Ratio: 1 part beeswax to 5-8 parts infused oil (more beeswax = firmer salve, less = softer).

Process:

  1. Warm the infused oil gently in a double boiler.
  2. Grate or finely chop beeswax. Add to warm oil.
  3. Stir over low heat until beeswax is completely melted.
  4. Test consistency: put a small drop on a cold surface. If too soft, add more beeswax. If too hard, add more oil.
  5. Pour into clean containers while still liquid.
  6. Allow to cool undisturbed. Cap when fully set.
  7. Label immediately with herb, date, and use.

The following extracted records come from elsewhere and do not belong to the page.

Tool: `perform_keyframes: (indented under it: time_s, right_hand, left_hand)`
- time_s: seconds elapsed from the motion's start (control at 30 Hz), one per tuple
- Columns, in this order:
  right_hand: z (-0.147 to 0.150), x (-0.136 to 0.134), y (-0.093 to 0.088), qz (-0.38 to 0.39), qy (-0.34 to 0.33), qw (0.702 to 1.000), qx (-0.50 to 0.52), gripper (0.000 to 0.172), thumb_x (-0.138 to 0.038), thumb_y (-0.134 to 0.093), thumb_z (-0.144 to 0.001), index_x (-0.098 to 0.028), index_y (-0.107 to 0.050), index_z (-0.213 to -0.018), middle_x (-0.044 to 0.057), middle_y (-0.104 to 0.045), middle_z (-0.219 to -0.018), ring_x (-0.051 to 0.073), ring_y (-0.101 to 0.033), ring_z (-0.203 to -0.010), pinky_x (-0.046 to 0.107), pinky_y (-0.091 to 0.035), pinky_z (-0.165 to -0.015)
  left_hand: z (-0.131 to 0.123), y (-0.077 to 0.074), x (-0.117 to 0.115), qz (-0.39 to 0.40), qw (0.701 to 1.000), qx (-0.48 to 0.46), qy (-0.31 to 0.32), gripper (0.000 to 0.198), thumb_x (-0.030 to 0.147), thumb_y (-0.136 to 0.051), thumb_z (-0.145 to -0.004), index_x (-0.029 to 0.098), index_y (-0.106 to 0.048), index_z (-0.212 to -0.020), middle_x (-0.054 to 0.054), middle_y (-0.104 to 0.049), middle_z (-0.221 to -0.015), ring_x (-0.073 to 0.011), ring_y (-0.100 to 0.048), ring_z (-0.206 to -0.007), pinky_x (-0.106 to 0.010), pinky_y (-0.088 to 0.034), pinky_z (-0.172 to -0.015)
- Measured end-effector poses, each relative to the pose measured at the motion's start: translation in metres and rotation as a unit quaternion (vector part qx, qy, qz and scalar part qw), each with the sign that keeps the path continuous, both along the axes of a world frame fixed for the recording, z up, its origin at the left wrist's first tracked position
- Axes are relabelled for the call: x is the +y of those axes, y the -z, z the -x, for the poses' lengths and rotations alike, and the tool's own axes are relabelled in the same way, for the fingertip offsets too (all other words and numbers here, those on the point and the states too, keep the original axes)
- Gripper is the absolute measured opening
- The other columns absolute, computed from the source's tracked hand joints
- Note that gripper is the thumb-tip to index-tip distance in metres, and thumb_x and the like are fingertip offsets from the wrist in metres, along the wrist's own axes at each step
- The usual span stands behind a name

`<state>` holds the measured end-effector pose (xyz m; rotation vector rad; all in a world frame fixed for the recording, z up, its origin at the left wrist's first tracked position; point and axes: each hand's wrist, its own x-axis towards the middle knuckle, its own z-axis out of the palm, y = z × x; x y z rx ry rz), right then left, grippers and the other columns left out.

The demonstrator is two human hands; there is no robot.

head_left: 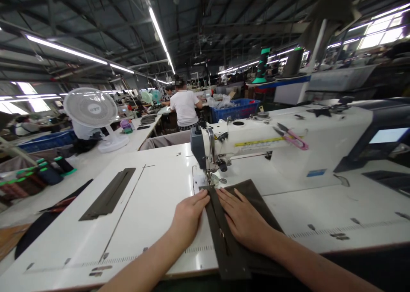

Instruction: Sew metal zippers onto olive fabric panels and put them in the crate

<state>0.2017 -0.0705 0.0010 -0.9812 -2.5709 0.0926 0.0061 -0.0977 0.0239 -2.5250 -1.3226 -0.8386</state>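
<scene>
Scene: A worker sat at a white industrial sewing machine [288,146] in a long factory hall lit by ceiling strip lights.
Left hand: The left hand [188,217] lay palm down on the white surface [153,210]. Its fingers [201,199] were stretched out and close together, the tips touching the left edge of a dark brown fabric panel [229,262]. They clamped nothing.
Right hand: The right hand [245,221] rested flat on the same panel, just right of its centre line. Its fingers [226,196] were straight, slightly spread and gripping nothing.
Fabric: The panel lay flat on the surface in front of the machine. Its far end sat at the metal presser foot [209,176] and its near end reached the surface's front edge. A long dark strip ran down its middle between the two hands.
On the machine: Pink-handled thread snips [293,139] lay on top of the machine arm.
To the left: A stack of long dark strips [110,193] lay well apart from the hands. Beyond it stood a white desk fan [91,110] and dark thread cones on green bases [62,166].
Background: A person in a white shirt [185,107] stood with back turned near a blue plastic crate [238,110].
</scene>
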Motion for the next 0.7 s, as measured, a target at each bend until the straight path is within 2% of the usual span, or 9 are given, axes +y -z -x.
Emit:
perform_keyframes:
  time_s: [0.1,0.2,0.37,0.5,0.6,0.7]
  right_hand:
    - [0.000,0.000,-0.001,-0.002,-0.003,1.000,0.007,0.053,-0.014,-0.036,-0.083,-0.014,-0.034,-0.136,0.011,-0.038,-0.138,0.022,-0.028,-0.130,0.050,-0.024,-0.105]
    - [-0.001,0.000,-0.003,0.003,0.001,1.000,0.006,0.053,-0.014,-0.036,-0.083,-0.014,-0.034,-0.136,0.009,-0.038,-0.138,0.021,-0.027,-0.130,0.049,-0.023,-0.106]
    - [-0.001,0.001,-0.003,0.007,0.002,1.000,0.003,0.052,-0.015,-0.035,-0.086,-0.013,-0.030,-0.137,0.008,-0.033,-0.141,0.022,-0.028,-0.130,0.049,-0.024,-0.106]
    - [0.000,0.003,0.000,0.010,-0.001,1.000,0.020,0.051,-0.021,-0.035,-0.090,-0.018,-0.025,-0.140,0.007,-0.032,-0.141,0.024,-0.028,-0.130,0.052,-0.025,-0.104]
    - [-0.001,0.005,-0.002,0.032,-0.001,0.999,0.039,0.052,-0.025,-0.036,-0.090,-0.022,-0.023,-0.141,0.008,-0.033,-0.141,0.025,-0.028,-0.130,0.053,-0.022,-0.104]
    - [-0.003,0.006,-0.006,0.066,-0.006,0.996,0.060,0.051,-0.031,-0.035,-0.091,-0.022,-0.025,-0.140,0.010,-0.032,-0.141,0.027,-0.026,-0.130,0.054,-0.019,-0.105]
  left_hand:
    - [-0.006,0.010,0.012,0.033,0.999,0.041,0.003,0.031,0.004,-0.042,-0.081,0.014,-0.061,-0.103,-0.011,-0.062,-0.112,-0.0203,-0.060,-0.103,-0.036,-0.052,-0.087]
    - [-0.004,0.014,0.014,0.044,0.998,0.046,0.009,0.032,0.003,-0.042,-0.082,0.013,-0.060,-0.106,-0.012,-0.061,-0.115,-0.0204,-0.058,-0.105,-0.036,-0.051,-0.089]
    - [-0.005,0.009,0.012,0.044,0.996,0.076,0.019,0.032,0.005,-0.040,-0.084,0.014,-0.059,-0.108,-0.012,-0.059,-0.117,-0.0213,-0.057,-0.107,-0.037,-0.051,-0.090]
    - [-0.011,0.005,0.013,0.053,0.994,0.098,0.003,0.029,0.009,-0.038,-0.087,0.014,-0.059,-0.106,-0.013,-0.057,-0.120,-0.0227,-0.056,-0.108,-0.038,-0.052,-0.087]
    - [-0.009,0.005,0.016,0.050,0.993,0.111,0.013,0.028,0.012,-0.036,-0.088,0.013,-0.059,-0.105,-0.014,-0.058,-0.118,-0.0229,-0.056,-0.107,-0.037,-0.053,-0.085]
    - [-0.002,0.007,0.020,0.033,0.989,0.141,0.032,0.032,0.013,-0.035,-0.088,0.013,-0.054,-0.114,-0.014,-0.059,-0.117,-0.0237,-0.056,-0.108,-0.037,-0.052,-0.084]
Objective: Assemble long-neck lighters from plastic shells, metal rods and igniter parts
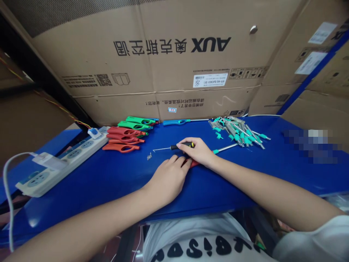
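My right hand (197, 151) is shut on a small screwdriver (182, 146) with a black and yellow handle, its thin shaft pointing left over the blue table top (114, 182). My left hand (170, 178) lies just below it, fingers on a red plastic lighter body (194, 164) that is mostly hidden under both hands. A teal-collared metal lighter tube (225, 148) extends right from beside my right hand. A tiny metal spring (149, 157) lies left of the shaft tip.
Red lighter shells (122, 137) and green lighter shells (136, 123) lie in rows at the back. A blue lighter (177, 122) and a heap of teal-and-metal tubes (237, 131) lie nearby. A plugged-in power strip (62, 163) sits left; large cardboard cartons (163, 65) stand behind.
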`<state>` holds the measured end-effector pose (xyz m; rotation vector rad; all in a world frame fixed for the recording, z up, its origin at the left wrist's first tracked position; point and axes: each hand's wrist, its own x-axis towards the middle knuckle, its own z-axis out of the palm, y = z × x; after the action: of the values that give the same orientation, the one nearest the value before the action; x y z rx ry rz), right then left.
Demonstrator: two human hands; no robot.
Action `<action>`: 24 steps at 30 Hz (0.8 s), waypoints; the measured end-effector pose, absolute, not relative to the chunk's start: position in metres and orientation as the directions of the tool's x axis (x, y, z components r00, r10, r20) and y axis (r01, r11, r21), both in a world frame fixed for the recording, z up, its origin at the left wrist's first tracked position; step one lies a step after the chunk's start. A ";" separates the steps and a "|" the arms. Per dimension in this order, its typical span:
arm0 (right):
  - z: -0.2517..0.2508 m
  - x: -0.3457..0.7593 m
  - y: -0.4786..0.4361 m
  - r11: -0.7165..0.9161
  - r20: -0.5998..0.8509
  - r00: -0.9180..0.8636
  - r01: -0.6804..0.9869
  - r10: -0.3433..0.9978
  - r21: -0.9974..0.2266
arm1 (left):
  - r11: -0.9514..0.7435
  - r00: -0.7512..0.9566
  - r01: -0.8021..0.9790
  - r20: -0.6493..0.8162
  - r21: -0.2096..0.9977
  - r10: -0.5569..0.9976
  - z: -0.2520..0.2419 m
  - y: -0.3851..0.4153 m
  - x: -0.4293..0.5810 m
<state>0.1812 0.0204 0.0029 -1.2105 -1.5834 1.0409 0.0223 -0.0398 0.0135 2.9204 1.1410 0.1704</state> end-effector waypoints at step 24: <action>0.050 0.227 0.024 0.355 0.325 0.191 -0.155 0.926 -0.922 | -0.496 0.293 0.240 0.425 0.834 0.856 -0.002 -0.003 0.023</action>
<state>0.2267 0.0238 0.0501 -0.8928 -1.1028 0.9220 0.0229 -0.0032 -0.0023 1.9096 0.9783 1.2053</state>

Shelf life: 1-2 years in cool, dark storage.

Adding Extras to Salves

  • Honey: Add 1 tablespoon per 100ml oil. Honey is antimicrobial and promotes wound healing. (Test consistency after — honey changes texture.)
  • Pine resin/propolis: Strongly antimicrobial. Melt into the oil-beeswax mixture.
  • Essential oils (if available): Lavender, tea tree, or thyme oil at 1-2% add antimicrobial potency.

Application Technique

For wounds:

  1. Clean the wound first (this always comes before any herb).
  2. Apply salve or poultice to the cleaned wound.
  3. Cover with a clean bandage.
  4. Change dressing at least once daily, more often if wet or dirty.
  5. Watch for signs of infection (increasing redness, heat, swelling, pus, red streaks spreading from wound, fever). If these develop, intensify treatment.

For joint pain:

  1. Warm the area first (hot water bottle, warm cloth) to open pores.
  2. Apply salve liberally and massage gently into the joint.
  3. Cover with cloth to retain heat.
  4. Repeat 3-4 times daily.

For burns:

  1. Cool the burn first with cold water for 10-20 minutes.
  2. Apply calendula or lavender salve or honey (not butter or oil initially — these trap heat).
  3. Cover loosely with clean cloth.
  4. Change dressing daily.

Infection Boundaries

Herbal poultices and salves are effective for mild-to-moderate wound infection. For rapidly spreading infections (red streaks extending from wound, systemic fever, pus that is not resolving, visible tissue death), aggressive medical care is needed. Herbal preparations alone may not be sufficient, and delays can be fatal.